Greenspan warns on global asset price fall, Financial Times/Reuters: Former Federal Reserve Chairman Alan Greenspan warned on Wednesday a global glut in liquidity would result in a fall in asset prices.
... while Kash has this at Angry Bear:
WASHINGTON (MarketWatch) -- After several years of low interest rates and ample liquidity, storm clouds are developing over global financial markets, according to a new report from the International Monetary Fund.
Well, by definition higher interest rates mean lower bond prices, and I guess the idea is that, because an equity price is something like the discounted flow of future dividends, higher interest rates mean lower equity prices too.
Is this bad? Before you answer that question, the first thing to recognize is that interest rates are prices, and prices don't just magically change -- they rise or fall because demand and/or supply change. If interest rates are rising because global economic growth is strengthening and investment opportunities expanding, I'll have to put that in the good, or at least benign, category. (And note that higher interest rates do not mean that equity prices fall -- while higher interest rates mean a larger discount is applied to dividend or earnings flows, it is also the case that faster growth means those flows themselves increase.)

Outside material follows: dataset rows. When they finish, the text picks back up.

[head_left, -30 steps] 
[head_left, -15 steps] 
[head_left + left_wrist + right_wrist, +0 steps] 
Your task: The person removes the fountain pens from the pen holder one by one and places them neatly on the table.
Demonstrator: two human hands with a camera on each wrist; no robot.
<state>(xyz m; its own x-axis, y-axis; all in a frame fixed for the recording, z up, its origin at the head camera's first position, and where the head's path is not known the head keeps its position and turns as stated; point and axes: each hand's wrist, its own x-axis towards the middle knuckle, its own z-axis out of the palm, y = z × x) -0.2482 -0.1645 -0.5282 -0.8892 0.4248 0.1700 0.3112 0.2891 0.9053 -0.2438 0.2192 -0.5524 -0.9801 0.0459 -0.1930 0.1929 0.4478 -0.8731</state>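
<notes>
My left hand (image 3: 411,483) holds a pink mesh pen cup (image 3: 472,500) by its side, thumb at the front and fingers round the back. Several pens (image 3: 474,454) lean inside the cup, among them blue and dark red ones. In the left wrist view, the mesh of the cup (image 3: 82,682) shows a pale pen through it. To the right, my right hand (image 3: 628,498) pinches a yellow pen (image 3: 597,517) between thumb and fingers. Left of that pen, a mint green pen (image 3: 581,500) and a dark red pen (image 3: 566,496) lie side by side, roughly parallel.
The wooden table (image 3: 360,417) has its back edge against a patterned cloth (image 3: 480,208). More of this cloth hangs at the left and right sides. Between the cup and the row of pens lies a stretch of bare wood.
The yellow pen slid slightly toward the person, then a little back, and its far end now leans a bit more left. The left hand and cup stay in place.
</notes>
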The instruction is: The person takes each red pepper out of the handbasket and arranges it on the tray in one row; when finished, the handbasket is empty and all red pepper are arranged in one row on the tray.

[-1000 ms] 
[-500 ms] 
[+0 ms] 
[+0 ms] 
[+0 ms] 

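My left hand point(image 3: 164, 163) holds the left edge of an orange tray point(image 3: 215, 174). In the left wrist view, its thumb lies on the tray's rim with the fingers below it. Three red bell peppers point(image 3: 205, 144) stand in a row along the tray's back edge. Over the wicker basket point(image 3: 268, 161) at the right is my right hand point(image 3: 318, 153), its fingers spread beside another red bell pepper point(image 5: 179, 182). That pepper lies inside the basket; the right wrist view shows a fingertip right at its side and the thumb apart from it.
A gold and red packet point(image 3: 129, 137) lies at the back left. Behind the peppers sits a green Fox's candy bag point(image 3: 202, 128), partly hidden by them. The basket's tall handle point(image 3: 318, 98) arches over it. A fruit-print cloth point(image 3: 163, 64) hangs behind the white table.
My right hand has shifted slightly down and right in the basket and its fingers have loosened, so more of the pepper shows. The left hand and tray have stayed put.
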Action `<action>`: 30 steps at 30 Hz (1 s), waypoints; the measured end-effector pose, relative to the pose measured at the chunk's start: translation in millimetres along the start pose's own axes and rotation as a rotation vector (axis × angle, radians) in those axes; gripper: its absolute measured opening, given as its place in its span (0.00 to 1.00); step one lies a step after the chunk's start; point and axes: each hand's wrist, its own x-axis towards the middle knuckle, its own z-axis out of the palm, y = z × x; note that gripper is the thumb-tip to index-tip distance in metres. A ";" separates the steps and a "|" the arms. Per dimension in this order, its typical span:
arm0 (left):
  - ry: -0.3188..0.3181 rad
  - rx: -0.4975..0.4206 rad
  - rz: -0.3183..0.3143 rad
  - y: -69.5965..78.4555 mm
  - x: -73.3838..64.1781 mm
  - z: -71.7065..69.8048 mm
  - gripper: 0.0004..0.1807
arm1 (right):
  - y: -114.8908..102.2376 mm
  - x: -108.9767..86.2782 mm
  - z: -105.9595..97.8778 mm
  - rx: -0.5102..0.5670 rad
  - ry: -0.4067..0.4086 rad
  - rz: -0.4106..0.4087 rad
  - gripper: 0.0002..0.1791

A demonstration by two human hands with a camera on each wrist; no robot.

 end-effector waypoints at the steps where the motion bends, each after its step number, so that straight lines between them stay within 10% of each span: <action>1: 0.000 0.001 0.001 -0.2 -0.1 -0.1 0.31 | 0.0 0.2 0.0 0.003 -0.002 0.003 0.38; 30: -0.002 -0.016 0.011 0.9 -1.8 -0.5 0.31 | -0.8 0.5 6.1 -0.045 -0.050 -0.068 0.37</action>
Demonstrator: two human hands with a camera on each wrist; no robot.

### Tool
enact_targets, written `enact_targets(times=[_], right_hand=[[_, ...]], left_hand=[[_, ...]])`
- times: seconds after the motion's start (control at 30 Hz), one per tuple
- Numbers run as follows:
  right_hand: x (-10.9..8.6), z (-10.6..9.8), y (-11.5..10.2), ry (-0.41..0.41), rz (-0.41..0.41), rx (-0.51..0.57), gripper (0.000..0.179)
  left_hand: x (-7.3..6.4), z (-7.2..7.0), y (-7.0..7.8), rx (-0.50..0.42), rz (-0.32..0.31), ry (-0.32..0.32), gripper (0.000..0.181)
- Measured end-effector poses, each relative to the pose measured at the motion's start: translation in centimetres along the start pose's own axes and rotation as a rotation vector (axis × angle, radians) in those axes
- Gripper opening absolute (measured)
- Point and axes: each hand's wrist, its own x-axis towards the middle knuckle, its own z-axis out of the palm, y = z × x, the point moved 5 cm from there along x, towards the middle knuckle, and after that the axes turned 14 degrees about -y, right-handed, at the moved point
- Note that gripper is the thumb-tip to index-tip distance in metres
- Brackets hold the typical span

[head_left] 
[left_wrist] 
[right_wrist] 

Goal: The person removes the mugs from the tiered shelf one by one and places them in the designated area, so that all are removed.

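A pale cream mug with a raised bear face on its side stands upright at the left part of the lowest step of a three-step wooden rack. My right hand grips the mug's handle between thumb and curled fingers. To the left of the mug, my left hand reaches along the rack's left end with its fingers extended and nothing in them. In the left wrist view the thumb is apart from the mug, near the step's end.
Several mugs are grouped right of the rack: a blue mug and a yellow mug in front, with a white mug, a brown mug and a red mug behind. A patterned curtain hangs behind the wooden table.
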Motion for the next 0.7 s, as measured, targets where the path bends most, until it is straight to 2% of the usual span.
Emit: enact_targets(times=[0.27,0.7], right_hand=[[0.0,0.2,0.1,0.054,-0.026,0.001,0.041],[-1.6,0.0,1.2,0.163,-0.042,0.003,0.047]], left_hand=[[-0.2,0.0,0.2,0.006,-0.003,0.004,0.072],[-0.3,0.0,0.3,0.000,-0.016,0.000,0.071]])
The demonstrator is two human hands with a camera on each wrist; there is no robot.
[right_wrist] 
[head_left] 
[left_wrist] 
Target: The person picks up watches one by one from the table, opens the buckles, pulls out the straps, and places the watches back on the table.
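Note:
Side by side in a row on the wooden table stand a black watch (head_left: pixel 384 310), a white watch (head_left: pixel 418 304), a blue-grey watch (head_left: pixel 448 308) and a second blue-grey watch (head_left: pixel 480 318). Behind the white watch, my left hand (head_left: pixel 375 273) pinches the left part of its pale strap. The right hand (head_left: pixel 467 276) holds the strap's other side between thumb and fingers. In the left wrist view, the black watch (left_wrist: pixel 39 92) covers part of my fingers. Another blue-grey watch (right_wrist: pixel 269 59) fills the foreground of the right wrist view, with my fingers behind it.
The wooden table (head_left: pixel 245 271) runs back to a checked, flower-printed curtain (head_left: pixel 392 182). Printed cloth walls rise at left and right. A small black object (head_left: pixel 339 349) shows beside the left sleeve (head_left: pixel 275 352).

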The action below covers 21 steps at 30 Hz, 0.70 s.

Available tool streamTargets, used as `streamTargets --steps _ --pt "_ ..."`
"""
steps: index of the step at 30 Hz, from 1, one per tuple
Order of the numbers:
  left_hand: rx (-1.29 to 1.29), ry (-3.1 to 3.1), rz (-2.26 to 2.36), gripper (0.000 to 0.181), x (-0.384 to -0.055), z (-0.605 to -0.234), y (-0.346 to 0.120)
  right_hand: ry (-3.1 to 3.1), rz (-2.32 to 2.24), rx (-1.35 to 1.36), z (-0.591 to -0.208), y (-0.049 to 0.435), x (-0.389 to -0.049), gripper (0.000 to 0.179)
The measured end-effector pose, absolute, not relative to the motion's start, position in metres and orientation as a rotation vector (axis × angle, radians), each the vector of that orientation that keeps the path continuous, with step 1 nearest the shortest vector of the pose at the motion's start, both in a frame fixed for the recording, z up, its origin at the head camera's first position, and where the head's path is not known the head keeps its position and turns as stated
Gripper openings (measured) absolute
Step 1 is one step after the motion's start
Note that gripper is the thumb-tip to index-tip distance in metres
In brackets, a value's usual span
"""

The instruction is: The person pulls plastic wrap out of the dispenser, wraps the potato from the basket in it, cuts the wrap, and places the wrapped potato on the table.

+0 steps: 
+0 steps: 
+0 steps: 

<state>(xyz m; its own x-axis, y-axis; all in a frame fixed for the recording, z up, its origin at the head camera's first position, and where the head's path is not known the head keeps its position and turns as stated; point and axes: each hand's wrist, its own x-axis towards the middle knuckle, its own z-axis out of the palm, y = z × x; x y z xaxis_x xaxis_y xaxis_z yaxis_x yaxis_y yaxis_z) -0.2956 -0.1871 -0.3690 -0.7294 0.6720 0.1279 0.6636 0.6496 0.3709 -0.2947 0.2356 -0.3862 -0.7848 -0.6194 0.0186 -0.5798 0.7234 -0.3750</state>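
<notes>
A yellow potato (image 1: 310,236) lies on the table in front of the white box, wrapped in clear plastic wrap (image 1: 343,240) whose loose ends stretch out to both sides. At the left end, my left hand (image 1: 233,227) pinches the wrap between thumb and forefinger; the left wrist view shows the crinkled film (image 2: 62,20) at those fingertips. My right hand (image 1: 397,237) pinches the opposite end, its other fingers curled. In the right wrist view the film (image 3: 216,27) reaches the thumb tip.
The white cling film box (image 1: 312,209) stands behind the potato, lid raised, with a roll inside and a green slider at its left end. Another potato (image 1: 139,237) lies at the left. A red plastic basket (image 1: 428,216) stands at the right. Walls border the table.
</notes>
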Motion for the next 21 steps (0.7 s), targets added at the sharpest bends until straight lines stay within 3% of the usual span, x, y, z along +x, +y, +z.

On the other hand, interest rates may rise, particularly in the United States, because global savers lose confidence in the dollar, or financial fragilities cause global production opportunities to contract. I'll put those types of rate increases in the bad, or at least not-so-good, category.
If I had to guess, I would put Mr. Greenspan closer to the good-to-benign story. From the (UK) Times Online:
Mr Greenspan said that the situation would end when the amount of excess capital dropped. “I don’t know when the liquidity is going to decline, but I am reasonably confident that what we have is an abnormal situation,” he said. His comments echoed his famous 1996 warning over “irrational exuberance” in markets. However, asked yesterday whether the same diagnosis applied to present conditions, he said: “I would hesitate to use it in today’s context. Irrational exuberance, I think, would be a stretch at this point.”
Comparing that savings-gluttish take with the "storm clouds" rhetoric of the IMF, I'm not quite sure Mr. G and the good folks at the IMF see quite the same picture just yet.
UPDATE: Kash suggests, in the here and now (as the 10-year Treasury yield finally breaches the 5 percent threshold), the "rise in rates reflects a belief that the economy will continue to remain strong through the rest of the year."